Preservação de museus

O cuidado com nossos museus exige mais do que uma assinatura, exige planejamento, conservação e fluxo regular de recursos

Notas & Informações, O Estado de S.Paulo

19 de dezembro de 2019 | 03h00

Em junho do ano que vem, o Museu da Língua Portuguesa será reaberto ao público. Há poucos dias, o governo do Estado anunciou a conclusão das obras de reconstrução do prédio situado na Luz, região central de São Paulo, destruído por um incêndio em 21 de dezembro de 2015, e a reformulação do acervo deste que é um dos mais importantes espaços culturais não só para a capital paulista, mas para o Brasil e as demais nações lusófonas.

Três anos mais tarde, um incêndio pôs abaixo o centenário Museu Nacional, localizado na Quinta da Boa Vista, no Rio de Janeiro. O museu, criado por d. João VI em 1818, foi reduzido a um amontoado de escombros. Seu acervo de história natural, um dos mais ricos do mundo, com cerca de 20 milhões de itens relacionados à antropologia, paleontologia, geologia, botânica e zoologia, virou cinzas em horas.

As duas tragédias lançaram luz sobre o estado dos museus País afora. Se dois dos mais importantes deles, localizados nas duas maiores capitais, sucumbiram às chamas por razões banais - defeito em um dos holofotes, no caso do Museu da Língua Portuguesa, e curto-circuito no ar-condicionado, no caso do Museu Nacional -, a que nível de risco estão expostas outras instituições culturais? E não apenas elas, mas principalmente os seus funcionários e visitantes.

Talvez motivado por essa preocupação, o presidente Jair Bolsonaro editou o Decreto n.º 10.175 instituindo o Grupo de Trabalho Interministerial sobre Museus Federais, “órgão de natureza executiva com o objetivo de elaborar estudos e propor medidas para a gestão dos museus federais”.

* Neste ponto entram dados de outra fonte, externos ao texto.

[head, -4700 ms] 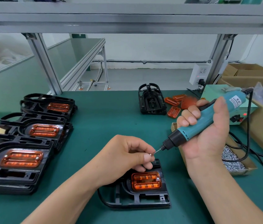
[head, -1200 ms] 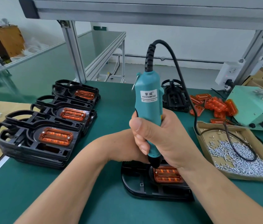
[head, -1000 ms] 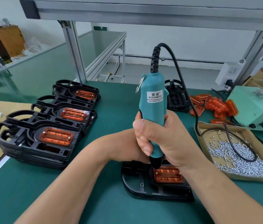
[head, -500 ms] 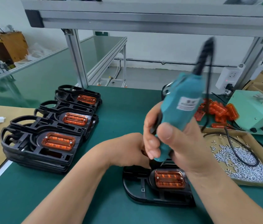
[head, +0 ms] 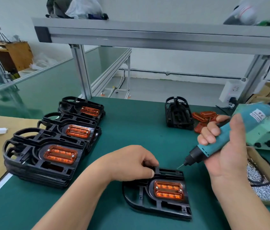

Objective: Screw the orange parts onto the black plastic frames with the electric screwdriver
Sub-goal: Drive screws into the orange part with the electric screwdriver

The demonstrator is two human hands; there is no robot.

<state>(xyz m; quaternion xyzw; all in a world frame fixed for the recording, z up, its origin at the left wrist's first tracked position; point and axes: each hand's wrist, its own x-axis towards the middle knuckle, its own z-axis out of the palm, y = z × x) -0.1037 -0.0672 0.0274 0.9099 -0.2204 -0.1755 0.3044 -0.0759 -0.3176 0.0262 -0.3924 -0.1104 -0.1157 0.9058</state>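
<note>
A black plastic frame (head: 140,200) lies flat on the green mat near me, with an orange part (head: 168,190) seated in it and a screw head at its left and right ends. My left hand (head: 131,163) pinches the frame's far edge. My right hand (head: 222,146) grips the teal electric screwdriver (head: 217,143), tilted with its bit pointing down-left, just above the mat beyond the frame's far right corner. More black frames (head: 178,113) stand at the back, beside loose orange parts (head: 203,117).
Three stacks of finished frames (head: 48,156) with orange parts fill the left of the mat. A cardboard tray of silver screws (head: 263,191) sits on the right under the screwdriver's cable. A pale green power box (head: 263,135) stands behind it. Aluminium posts rise at the back.
My right hand has lifted the screwdriver off the orange part and swung it to the right, tilting it. My left hand stays at the frame's far edge.
</note>
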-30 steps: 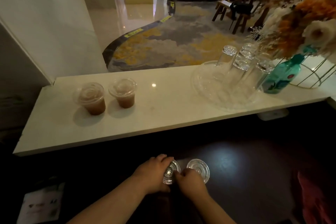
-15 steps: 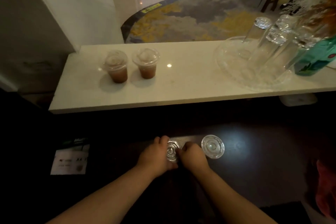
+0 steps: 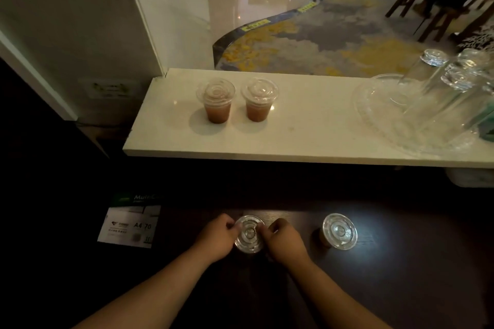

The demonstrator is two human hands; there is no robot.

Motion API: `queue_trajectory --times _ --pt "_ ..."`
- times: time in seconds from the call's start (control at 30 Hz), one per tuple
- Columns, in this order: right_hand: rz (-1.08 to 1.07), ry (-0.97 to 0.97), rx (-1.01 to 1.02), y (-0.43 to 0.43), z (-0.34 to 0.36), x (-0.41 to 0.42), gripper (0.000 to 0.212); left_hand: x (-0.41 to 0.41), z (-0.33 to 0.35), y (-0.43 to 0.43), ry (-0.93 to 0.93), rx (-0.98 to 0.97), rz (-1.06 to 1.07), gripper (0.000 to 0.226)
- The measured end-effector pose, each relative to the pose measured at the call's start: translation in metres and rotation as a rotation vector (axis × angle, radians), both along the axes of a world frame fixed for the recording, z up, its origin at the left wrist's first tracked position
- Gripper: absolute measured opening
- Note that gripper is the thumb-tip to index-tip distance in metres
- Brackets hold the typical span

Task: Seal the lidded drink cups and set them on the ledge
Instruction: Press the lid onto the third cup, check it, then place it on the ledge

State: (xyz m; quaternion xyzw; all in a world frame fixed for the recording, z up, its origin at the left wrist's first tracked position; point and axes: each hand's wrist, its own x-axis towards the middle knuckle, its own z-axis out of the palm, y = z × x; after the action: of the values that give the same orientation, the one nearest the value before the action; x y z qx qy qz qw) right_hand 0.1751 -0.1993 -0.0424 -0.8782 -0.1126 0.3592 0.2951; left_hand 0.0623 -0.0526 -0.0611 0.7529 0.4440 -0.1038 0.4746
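On the dark counter stands a clear lidded cup (image 3: 249, 234). My left hand (image 3: 217, 238) grips its left rim and my right hand (image 3: 284, 242) grips its right rim, fingers pressed on the lid's edge. A second lidded cup (image 3: 339, 231) stands alone to the right on the same counter. Two lidded cups of brown drink, one on the left (image 3: 216, 100) and one on the right (image 3: 259, 99), stand side by side on the white ledge (image 3: 307, 125), towards its left end.
A clear glass tray (image 3: 374, 115) with several upturned glasses (image 3: 433, 75) fills the ledge's right end. A paper ream package (image 3: 129, 224) lies at the counter's left. A white wall stands at the ledge's left end. Beyond the ledge lie carpet and chairs.
The view has shifted left and tilted down, so the ledge and cups sit further right in frame. Both hands stay on the same cup's lid.
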Motion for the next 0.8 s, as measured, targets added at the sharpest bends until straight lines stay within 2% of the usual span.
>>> queue_trajectory --times 0.2,0.33,0.47,0.57,0.67,0.8 --pt "0.047 0.261 0.055 -0.011 -0.005 -0.010 0.033 -0.002 0.001 0.002 0.045 -0.038 -0.078 0.027" --pt "0.029 0.246 0.070 0.002 -0.003 -0.006 0.035 -0.007 0.008 -0.006 0.070 -0.156 -0.082 0.021" --pt "0.035 0.202 0.098 0.015 -0.002 0.000 0.032 -0.022 0.006 -0.019 0.006 -0.356 0.021 0.016" --pt "0.045 0.185 0.091 0.020 -0.002 0.002 0.032 -0.029 0.006 -0.021 -0.025 -0.406 0.065 0.015" --pt "0.013 0.199 0.103 0.017 -0.001 0.002 0.040 -0.029 0.009 -0.015 0.012 -0.381 0.051 0.024" --pt "-0.018 0.183 0.129 0.002 0.002 -0.004 0.042 -0.018 0.012 -0.006 0.041 -0.188 0.104 0.038"
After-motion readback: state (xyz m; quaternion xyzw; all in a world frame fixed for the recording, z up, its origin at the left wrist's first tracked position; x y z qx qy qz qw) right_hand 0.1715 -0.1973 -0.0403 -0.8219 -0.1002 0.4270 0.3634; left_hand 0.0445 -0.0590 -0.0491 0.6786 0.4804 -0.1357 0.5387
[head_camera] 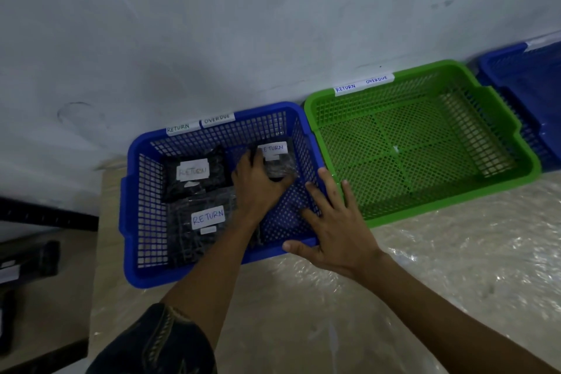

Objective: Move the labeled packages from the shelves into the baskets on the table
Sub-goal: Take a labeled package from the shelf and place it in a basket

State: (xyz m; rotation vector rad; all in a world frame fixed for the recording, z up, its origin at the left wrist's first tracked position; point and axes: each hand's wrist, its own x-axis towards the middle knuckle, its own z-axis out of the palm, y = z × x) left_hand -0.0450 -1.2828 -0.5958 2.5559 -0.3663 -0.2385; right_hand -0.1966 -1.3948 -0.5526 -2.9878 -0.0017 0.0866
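Hands at blue basket [182, 276] on table [425, 267], far rim tagged RETURN and OVERDUE. Three black packages marked RETURN inside blue basket: back-left package [194, 182], front package [209, 234], back-right package [279, 165]. Left hand [258, 185] reaching deep into blue basket, fingers [247, 161] curled round near edge of back-right package, gripping it. Right hand [334, 228] over blue basket's right front corner, fingers spread straight, thumb on front rim, holding nothing. Green basket [425, 212] touching blue basket's right side, same two tags on far rim; second blue basket [531, 85] just beyond, partly out of frame
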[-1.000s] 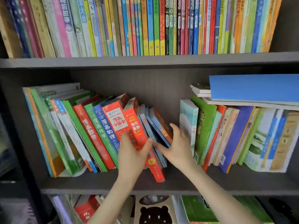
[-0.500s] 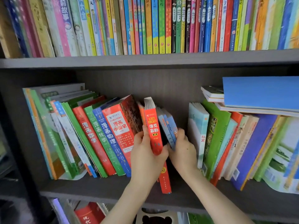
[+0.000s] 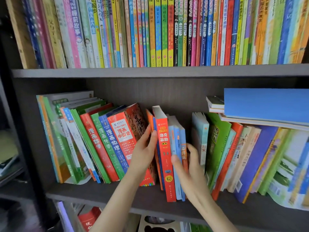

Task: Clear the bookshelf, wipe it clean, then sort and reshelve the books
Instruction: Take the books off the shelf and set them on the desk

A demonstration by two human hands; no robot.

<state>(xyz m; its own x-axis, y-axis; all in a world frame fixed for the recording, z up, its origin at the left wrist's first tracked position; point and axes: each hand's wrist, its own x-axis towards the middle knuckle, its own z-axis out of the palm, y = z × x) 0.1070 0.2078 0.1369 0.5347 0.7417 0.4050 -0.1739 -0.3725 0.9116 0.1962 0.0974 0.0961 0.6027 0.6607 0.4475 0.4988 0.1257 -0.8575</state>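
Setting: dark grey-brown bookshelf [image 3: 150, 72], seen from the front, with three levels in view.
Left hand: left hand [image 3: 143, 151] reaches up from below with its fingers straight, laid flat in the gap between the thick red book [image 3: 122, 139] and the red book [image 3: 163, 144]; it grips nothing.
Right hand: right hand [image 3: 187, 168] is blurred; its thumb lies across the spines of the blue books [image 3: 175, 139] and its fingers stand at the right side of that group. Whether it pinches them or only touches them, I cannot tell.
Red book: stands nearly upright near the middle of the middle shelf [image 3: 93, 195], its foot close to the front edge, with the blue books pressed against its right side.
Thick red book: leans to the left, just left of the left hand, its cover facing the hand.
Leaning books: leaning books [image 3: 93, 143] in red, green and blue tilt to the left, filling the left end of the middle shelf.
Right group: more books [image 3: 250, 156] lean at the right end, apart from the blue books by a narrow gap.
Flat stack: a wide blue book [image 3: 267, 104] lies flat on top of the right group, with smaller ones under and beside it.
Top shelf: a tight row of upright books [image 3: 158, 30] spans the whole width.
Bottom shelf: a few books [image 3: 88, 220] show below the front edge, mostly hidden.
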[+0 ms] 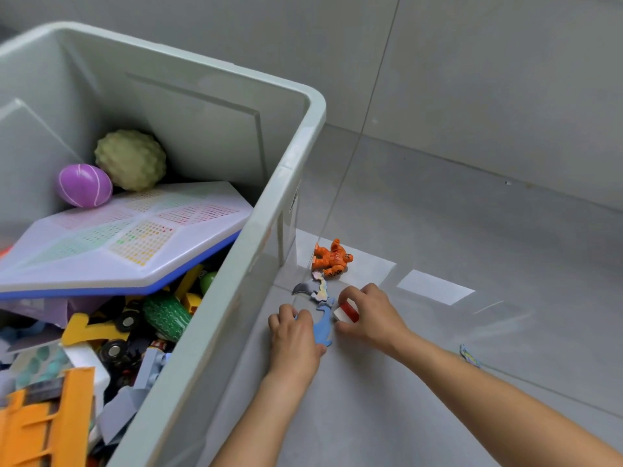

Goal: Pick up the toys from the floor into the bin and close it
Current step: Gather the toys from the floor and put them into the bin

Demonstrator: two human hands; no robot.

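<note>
A large pale green bin [290,183] stands open at the left, full of toys. On the grey floor beside its right wall, my left hand [295,335] is closed around a flat blue dinosaur piece [323,323]. Just to the right, my right hand [369,313] pinches a small red and white block [347,311]. Beyond the hands lie a pastel flat piece [320,287], a grey flat piece [302,286] and an orange figure [332,258]. A small striped blue piece [469,354] lies past my right forearm.
Inside the bin are a white and blue board [128,241], a purple egg [83,185], a knobbly green ball [131,160], a yellow vehicle [101,326] and an orange crate [47,423]. A grey wall [472,79] rises behind the floor. No lid is in view.
</note>
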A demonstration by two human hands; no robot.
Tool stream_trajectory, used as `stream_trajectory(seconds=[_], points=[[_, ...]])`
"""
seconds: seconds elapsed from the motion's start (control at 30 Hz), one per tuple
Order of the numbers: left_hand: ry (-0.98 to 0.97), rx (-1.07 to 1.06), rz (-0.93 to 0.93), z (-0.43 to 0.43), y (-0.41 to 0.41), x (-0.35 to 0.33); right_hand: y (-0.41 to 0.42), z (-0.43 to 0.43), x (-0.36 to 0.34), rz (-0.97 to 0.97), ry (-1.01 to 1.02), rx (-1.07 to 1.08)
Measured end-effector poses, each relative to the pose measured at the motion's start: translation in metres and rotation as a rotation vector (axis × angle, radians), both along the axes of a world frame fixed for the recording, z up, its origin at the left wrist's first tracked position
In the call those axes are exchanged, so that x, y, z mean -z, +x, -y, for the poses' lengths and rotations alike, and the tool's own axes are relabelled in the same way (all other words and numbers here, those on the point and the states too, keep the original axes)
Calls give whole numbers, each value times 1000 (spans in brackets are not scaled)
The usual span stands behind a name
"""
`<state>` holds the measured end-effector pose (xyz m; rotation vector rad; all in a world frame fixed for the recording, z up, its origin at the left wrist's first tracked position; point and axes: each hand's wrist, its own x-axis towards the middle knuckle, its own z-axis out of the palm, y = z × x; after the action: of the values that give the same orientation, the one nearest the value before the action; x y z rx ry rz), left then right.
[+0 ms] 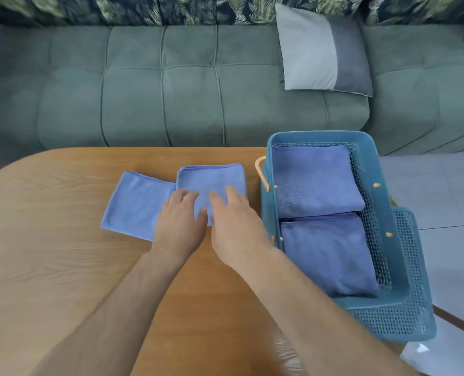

O grupo será composto por representantes da Casa Civil da Presidência da República, que o coordenará, dos Ministérios da Defesa, da Educação, do Turismo, da Ciência, Tecnologia, Inovação e Comunicações, do Meio Ambiente, do Instituto Brasileiro de Museus (Ibram) e da Advocacia-Geral da União. Terá como principais objetivos o “aprimoramento do processo de organização, gestão e preservação dos museus federais”, “identificação e gestão de medidas para a mitigação de riscos que ameacem acervos, instalações e edificações” e o “gerenciamento da aplicação e da execução dos recursos orçamentários”, entre outros. Oxalá dê certo e o grupo de trabalho atenda plenamente aos nobres fins a que se destina. Seja como for, a questão dos museus merece olhar mais detido.

De acordo com o último levantamento do Ibram, de 2011, o País tem 3.025 museus. Até há pouco tempo, havia mais museus no Brasil do que salas de cinema (hoje são cerca de 3.300 em todo o País, um terço delas apenas em São Paulo). Não é exagero dizer que há uma banalização na criação de museus. É bom para uma cidade, para um país, ter museus que mantenham viva a sua história e guardem a cultura de seu povo. O problema é como eles são concebidos. Em geral, quando não se sabe o que fazer com determinado espaço público, transformam-no em museu, não raro sem qualquer planejamento em relação à composição do acervo, à infraestrutura e à sua viabilidade econômica.

Salvo raras exceções, a maioria dos museus no Brasil não movimenta seus acervos, não realiza mostras periódicas e, portanto, não tem frequência que os sustente economicamente ou justifique sua existência do ponto de vista cultural, de conexão com o povo, sua história e sua cultura. São instituições muitas vezes resumidas a um conjunto de prateleiras abandonadas. Há também os museus que têm a sua guarda e gestão transferidas para universidades quando a manutenção dos espaços se torna um estorvo para o poder público, novamente sem qualquer tipo de planejamento, o que não raro leva a conflitos em função da autonomia universitária.

Não há por que duvidar da boa intenção do presidente Bolsonaro ao editar um decreto cujo objetivo final é a conservação dos museus federais. É premente evitar novas tragédias. Mas o cuidado com nossos museus exige mais do que uma assinatura. Exige planejamento, conservação e fluxo regular de recursos.